По другую сторону веревки толпились негры, испанцы, португальцы, наконец, несколько французов, которые, как Тимар, только что прибыли в город.
За столом, покрытым зеленым сукном, сидел, должно быть, председатель суда. Были ли находившиеся по обе стороны от него люди заседателями? А может быть, он вершил суд один? Тот, что писал, безусловно, являлся секретарем. Но что здесь делали прокурор и комиссар полиции, которые устроились на соломенных стульях, вытянув ноги? И еще какие-то лица, которых Тимар не знал.
В открытых окнах виднелись неподвижные фигуры негров. Все белые явились в светлых полотняных костюмах, и большинство из них, спасаясь от солнечных лучей, оставалось в шлемах. Они курили и чувствовали себя как дома.
Тимар, затерявшийся среди негров, искал глазами Адель и долго не мог ее найти.
Уснуть ему удалось только под утро. Буйу, безусловно умышленно, не стал его будить, и когда Жозеф открыл глаза, уже было десять. Тимар, даже не побрившись, спустился в нижний этаж, застал в доме только одного боя и сразу же умчался с грязным лицом и в мятом костюме, не выпив кофе. Он стремительно ворвался в толпу черных, в самое пекло суда, но не сразу освоился с обстановкой, не сразу мог увидеть и понять, что здесь происходит.
Белые, все без исключения, изнемогали от жары. В первом ряду перед веревкой полуголый негр, с лицом жителя лесных дебрей, монотонно излагал какую-то жалобу, иногда сопровождая слова робким жестом руки с розовой ладонью, тогда как ноги его находились в позиции «смирно».
Слушал ли его кто-нибудь? Белые болтали между собой. Председатель то и дело поворачивался к окнам и что-то кричал.
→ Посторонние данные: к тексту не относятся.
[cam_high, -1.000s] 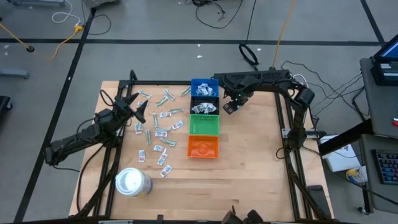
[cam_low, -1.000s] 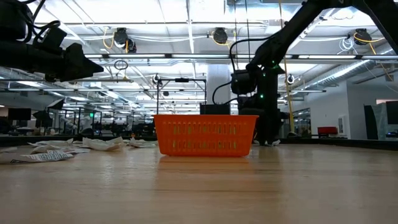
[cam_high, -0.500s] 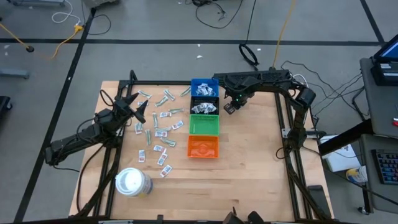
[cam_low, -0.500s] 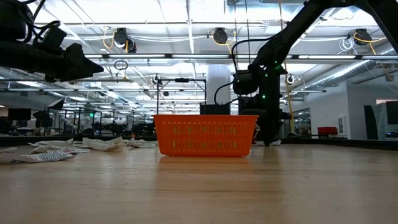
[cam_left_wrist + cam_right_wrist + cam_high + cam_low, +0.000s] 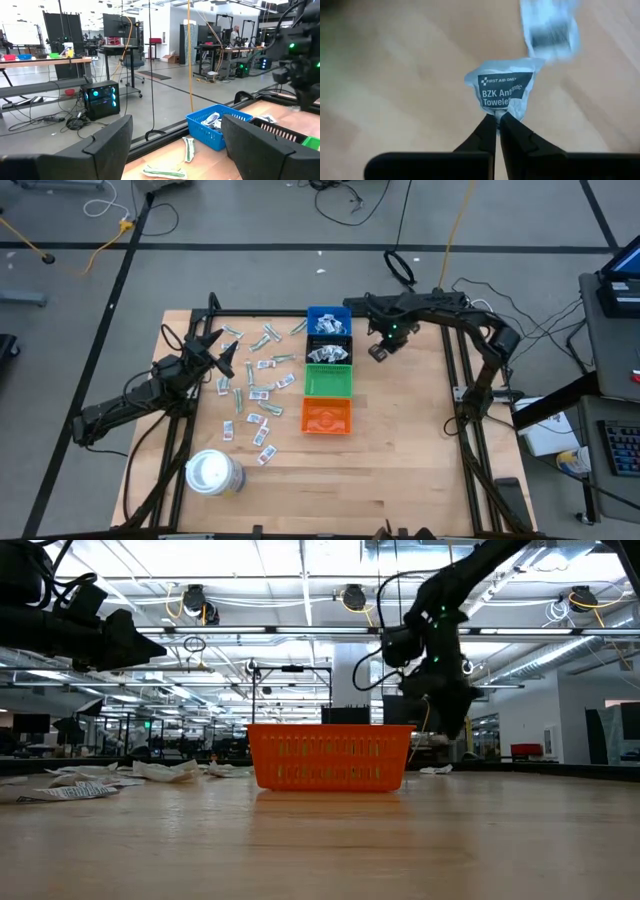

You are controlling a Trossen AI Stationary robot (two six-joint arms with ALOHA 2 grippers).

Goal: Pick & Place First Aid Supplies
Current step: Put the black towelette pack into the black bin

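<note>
While pinched: the right gripper (image 5: 497,120) has its jaws clenched on one edge of a towelette packet (image 5: 506,90), lifted just beside the blue bin (image 5: 328,320), on the side away from the loose packets.
Handling: it looks light, thin and limp, already crumpling; likely slippery foil.
Where to hold: an edge or corner, pinched deep enough not to slip.
Second packet (image 5: 548,30): lies on the wood beyond it.
Left gripper (image 5: 218,352): jaws released, waiting beyond the scattered packets (image 5: 258,385) from the blue bin.
</note>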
Тогда негры, сгрудившиеся на веранде, немного отодвигались, чтобы через короткое время снова сжаться в плотную массу.
Тимар не понимал слов туземца, не знал, что это за человек. Но теперь он разглядел поблизости от прокурора черное платье Адель и ее профиль. Она его еще не заметила. Тимар видел, как она делает кому-то знаки.
Негр неумолчно бормотал, жалобно произнося фразу за фразой. На стене висели часы с тусклым циферблатом, какие можно видеть во всех присутственных местах. Стрелки двигались рывками. Бой, пробравшись сквозь толпу к председателю, поставил на стол поднос со стаканами, сифон и бутылку. Мужчины за столом стали пить, по-прежнему не обращая ни малейшего внимания на негра.